- **What the exercise asks**
Copy the records out again in full, keeping them identical.

....................

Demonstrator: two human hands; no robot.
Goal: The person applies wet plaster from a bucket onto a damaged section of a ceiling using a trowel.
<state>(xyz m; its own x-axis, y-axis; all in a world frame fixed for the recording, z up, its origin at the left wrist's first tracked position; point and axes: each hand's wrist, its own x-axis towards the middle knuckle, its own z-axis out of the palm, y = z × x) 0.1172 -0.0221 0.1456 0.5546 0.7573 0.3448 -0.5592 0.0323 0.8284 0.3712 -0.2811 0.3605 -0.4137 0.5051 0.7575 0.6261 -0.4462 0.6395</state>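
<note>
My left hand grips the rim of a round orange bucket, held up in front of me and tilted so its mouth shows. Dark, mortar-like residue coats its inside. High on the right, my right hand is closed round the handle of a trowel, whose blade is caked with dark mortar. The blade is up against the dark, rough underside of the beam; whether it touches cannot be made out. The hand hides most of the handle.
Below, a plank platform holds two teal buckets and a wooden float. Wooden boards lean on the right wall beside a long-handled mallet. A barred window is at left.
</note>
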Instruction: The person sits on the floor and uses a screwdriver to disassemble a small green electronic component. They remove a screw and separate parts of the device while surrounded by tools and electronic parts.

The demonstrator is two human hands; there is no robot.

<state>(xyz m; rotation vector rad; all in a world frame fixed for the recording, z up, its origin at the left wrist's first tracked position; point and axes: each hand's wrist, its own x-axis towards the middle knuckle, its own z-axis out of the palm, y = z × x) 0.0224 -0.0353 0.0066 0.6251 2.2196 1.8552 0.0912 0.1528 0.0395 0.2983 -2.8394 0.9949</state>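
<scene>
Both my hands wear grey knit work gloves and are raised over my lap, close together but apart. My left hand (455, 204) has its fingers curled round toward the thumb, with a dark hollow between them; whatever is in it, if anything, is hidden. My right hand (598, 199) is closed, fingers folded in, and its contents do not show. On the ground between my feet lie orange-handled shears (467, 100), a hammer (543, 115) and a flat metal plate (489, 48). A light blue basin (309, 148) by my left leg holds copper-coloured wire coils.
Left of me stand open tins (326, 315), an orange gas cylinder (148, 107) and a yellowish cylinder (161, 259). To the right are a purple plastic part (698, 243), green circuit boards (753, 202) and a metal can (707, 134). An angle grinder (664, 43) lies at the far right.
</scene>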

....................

- **Finished exercise**
Demonstrator: two human hands; no robot.
Goal: The person applies wet plaster from a bucket onto a damaged section of a ceiling using a trowel.
<state>(xyz m; its own x-axis, y-axis; all in a world frame fixed for the recording, z up, its origin at the left wrist's first tracked position; point and axes: each hand's wrist, its own x-axis towards the middle knuckle, its own z-axis out of the palm, y = z × x) 0.1172 -0.0221 0.1456 0.5546 0.7573 0.3448 -0.5592 0.0323 0.8284 0.3712 -0.2811 0.3605 -0.4137 0.5051 0.7575 0.6261 -0.4462 0.6395</state>
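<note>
My left hand grips the rim of a round orange bucket, held up in front of me and tilted so its mouth shows. Dark, mortar-like residue coats its inside. High on the right, my right hand is closed round the handle of a trowel, whose blade is caked with dark mortar. The blade is up against the dark, rough underside of the beam; whether it touches cannot be made out. The hand hides most of the handle.
Below, a plank platform holds two teal buckets and a wooden float. Wooden boards lean on the right wall beside a long-handled mallet. A barred window is at left.
</note>
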Instruction: The person sits on the floor and uses a screwdriver to disassemble a small green electronic component. They remove a screw and separate parts of the device while surrounded by tools and electronic parts.

The demonstrator is two human hands; there is no robot.

<state>(xyz m; rotation vector rad; all in a world frame fixed for the recording, z up, its origin at the left wrist's first tracked position; point and axes: each hand's wrist, its own x-axis towards the middle knuckle, its own z-axis out of the palm, y = z × x) 0.0224 -0.0353 0.0066 0.6251 2.2196 1.8552 0.0912 0.1528 0.0395 0.2983 -2.8394 0.9949</state>
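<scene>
Both my hands wear grey knit work gloves and are raised over my lap, close together but apart. My left hand (455, 204) has its fingers curled round toward the thumb, with a dark hollow between them; whatever is in it, if anything, is hidden. My right hand (598, 199) is closed, fingers folded in, and its contents do not show. On the ground between my feet lie orange-handled shears (467, 100), a hammer (543, 115) and a flat metal plate (489, 48). A light blue basin (309, 148) by my left leg holds copper-coloured wire coils.
Left of me stand open tins (326, 315), an orange gas cylinder (148, 107) and a yellowish cylinder (161, 259). To the right are a purple plastic part (698, 243), green circuit boards (753, 202) and a metal can (707, 134). An angle grinder (664, 43) lies at the far right.
</scene>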

That completes the response.